Она посмотрела на меня как-то странно:
– Дело не только в деньгах, Джош. Я никогда не встречала таких людей, как ты. Таких… – она подыскивала нужное слово, – решительных. Красавчик, начальник окружного управления, предупреждал нас, что ты только на вид такой растяпа. На самом деле ты просто в спячке, но если тебя разбудить, ты превратишься в самого опасного противника. Надо было его слушать. Иногда ты казался мне бойцовым псом. Я понимала, что если ты возьмешься за меня, то больше уже не упустишь. Я боялась тебя. А еще мне было тебя ужасно жалко. Большинство моих знакомых мужчин, наткнувшись на изнасилованную девушку, поспешили бы пройти мимо. Чтобы не создавать себе проблем.
– Ты устроила очень убедительное представление.
– Это было несложно. Немного искусственной крови из магазина театрального реквизита, пара царапин и несильный удар по голове. Видел бы ты руки Шимона, когда он мазал кровью мои ноги. – Она внезапно прыснула, но тут же опомнилась: – Я забыла, что он умер.
– Рели, кто убил Рони?
– Гольдштейн. Эта скотина наслаждался каждой минутой.
На стоянку въехали три большие американские машины, на мгновение залив площадку ярким светом фар. Из машин выскочила дюжина молодых парней – ортодоксов, вооруженных дубинками и велосипедными цепями. Они выстроились напротив нас полукругом. Из последней машины вылез Таль и придерживал дверцу, пока вслед за ним не выбрался рабби, направившийся в нашу сторону. Даже здесь, на заброшенной пляжной стоянке, он выглядел очень внушительно. Его сопровождал бородатый великан с пустым взглядом. По сравнению с ним даже Таль казался маленьким и беззащитным. Рабби остановился напротив меня.
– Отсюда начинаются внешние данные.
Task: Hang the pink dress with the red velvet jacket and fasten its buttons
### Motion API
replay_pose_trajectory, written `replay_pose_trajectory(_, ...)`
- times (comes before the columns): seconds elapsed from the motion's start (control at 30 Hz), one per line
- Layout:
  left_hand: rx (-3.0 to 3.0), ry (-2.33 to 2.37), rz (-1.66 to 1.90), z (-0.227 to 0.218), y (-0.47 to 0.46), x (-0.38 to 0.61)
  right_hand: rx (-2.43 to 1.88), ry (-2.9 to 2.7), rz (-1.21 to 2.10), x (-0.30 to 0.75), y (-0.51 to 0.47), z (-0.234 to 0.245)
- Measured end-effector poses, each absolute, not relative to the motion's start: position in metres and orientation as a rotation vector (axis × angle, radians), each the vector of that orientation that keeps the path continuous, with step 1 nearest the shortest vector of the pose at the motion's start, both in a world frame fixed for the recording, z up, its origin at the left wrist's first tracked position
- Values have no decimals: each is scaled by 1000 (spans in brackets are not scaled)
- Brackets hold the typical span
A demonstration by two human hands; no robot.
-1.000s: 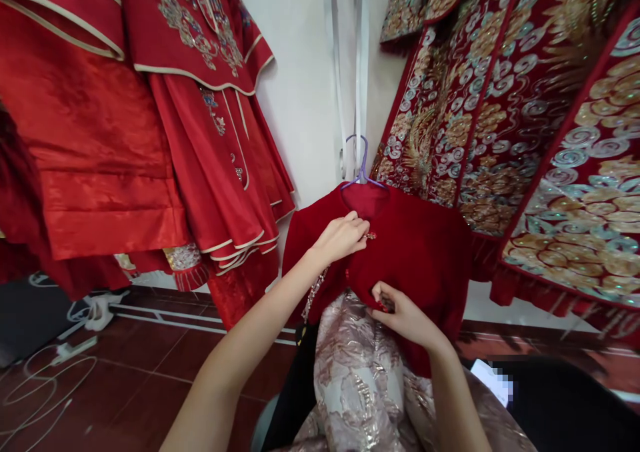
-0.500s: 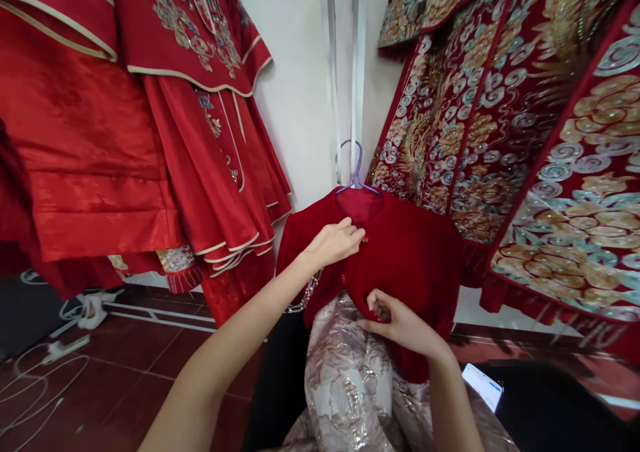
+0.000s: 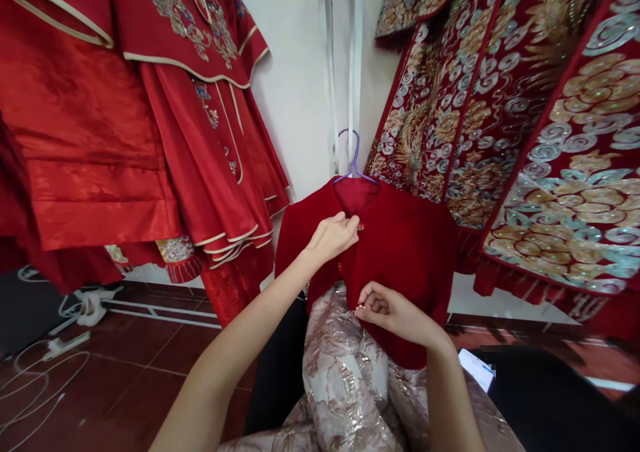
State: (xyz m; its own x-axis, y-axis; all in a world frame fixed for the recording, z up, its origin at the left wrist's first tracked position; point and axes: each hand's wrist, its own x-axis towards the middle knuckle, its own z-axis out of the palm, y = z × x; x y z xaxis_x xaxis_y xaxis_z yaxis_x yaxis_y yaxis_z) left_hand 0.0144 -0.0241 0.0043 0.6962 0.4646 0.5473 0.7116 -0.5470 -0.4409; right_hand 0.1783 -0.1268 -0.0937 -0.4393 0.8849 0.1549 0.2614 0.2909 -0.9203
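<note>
A dark red jacket point(image 3: 407, 239) hangs on a purple hanger point(image 3: 356, 151), its front facing me. My left hand point(image 3: 333, 235) is closed on the front edge of the jacket just below the neckline, beside a small red button point(image 3: 361, 227). Lower down, my right hand point(image 3: 387, 313) pinches the other front edge near the hem, with small beads or a button at its fingertips. Below the hem, shiny pinkish-grey patterned fabric point(image 3: 345, 379) spreads over my lap.
Red garments with pale trim point(image 3: 200, 139) hang at the left, heavily embroidered ones point(image 3: 565, 172) at the right. Behind the hanger stand white metal poles point(image 3: 356, 72). A lit phone point(image 3: 476, 370) lies at the lower right. White cables point(image 3: 47, 365) run over the tiled floor.
My right hand has moved left along the jacket, drawing its front edge inward so the panel hangs straighter. My left hand keeps its hold near the neckline. The view has shifted slightly.
</note>
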Motion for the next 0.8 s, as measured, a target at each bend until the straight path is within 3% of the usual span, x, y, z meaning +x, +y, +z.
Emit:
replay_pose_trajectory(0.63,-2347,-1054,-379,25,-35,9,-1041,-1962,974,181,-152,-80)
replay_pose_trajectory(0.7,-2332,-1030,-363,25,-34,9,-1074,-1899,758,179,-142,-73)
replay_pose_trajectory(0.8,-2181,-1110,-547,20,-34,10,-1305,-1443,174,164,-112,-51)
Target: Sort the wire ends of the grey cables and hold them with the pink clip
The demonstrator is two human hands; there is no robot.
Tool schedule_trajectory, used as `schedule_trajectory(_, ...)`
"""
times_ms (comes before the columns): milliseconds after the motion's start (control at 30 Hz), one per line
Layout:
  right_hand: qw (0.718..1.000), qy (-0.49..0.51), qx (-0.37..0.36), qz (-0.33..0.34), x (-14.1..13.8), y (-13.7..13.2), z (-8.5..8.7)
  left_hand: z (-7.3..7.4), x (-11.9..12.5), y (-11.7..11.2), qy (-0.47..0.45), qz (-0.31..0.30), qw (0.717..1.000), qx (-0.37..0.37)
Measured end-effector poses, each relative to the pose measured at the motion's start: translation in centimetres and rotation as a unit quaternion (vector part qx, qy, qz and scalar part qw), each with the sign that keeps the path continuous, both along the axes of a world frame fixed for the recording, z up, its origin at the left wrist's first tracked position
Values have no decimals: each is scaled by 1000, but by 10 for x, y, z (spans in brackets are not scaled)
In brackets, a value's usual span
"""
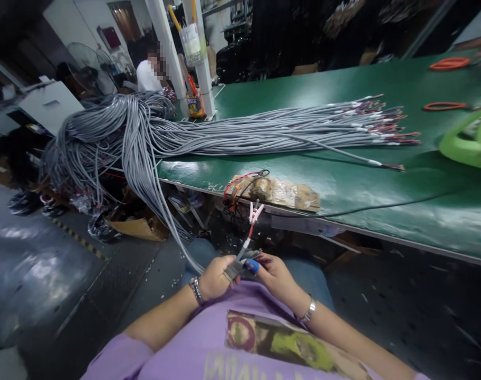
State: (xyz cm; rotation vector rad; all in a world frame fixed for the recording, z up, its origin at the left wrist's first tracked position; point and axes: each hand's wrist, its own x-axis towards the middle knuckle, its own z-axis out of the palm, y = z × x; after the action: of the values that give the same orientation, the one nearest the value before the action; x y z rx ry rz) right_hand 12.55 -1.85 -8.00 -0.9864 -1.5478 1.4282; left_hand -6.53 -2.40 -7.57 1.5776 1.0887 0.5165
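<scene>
Head view: at lower centre, the left hand (218,276) grips smooth, slender grey cable (193,262), the right hand's (278,275) hold unclear, below the glossy green bench (363,186).

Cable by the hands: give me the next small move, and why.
I'd have the right hand pinch the grey piece gently: its fingers are already close beside it. The left hand grips that piece, and the pink clip seems to hold the end of the cable, so both should steady the work.
</scene>
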Motion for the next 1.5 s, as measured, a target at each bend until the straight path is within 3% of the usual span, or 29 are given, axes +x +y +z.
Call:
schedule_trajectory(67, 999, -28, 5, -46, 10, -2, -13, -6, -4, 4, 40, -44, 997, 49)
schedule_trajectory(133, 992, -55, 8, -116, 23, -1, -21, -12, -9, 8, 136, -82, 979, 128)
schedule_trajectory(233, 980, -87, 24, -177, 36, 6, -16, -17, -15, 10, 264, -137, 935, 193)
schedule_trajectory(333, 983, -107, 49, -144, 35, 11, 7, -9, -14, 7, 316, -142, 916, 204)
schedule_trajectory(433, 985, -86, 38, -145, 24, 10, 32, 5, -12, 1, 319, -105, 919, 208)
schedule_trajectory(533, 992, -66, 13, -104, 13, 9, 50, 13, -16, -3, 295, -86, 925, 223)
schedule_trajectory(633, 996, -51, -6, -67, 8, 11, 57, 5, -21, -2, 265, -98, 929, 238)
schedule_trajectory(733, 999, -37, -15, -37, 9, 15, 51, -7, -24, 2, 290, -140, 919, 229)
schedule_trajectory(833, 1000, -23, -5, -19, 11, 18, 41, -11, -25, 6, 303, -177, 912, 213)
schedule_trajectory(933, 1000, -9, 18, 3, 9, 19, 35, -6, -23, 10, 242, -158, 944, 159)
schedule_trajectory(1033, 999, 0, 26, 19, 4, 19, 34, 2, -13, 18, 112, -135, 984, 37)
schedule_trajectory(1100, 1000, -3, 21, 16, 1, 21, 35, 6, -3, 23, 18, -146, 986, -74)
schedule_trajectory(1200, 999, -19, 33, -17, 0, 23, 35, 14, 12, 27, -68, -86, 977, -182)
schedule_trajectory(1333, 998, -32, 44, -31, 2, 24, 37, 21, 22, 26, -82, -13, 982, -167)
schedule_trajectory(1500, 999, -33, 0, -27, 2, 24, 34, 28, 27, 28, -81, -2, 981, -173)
По моему мнению, он встал ко мне чуть ближе, чем следовало, но моего мнения в тот момент никто не спрашивал.
– Где деньги?
Его дочь у меня за спиной издала тяжкий стон. Он бросил на нее быстрый удивленный взгляд и пролаял какую-то команду на идиш. Один из молодых парней двинулся вперед, учтиво, но решительно схватил ее за руку и отвел в машину. Рабби повернулся ко мне. Выражение его лица не сулило ничего хорошего.
– Ты не должен был приводить ее сюда.
– Какая же вечеринка без сюрпризов?
Великан с удивительным проворством подошел ко мне и уставил на меня свои бессмысленные глазенки. С такой рожей можно остановить даже оживленное движение на Манхэттене. Закончив меня изучать, он отступил на шаг и абсолютно равнодушно ударил меня точно в солнечное сплетение. Удар был страшным. Я завалился на бок, на какое-то время забыв, как надо дышать. Остальные стояли и наблюдали. Я поймал взгляд Жаки и подмигнул ему, всем сердцем надеясь, что на моем лице не написано, до чего мне хреново. Поскольку никто не проявил страстного желания помочь мне подняться, я кое-как сам соскреб себя с мокрого асфальта. Рабби со зловещим терпением ждал, когда я завершу эту непростую процедуру, чтобы вернуться к вопросу на четыре с половиной миллиона долларов.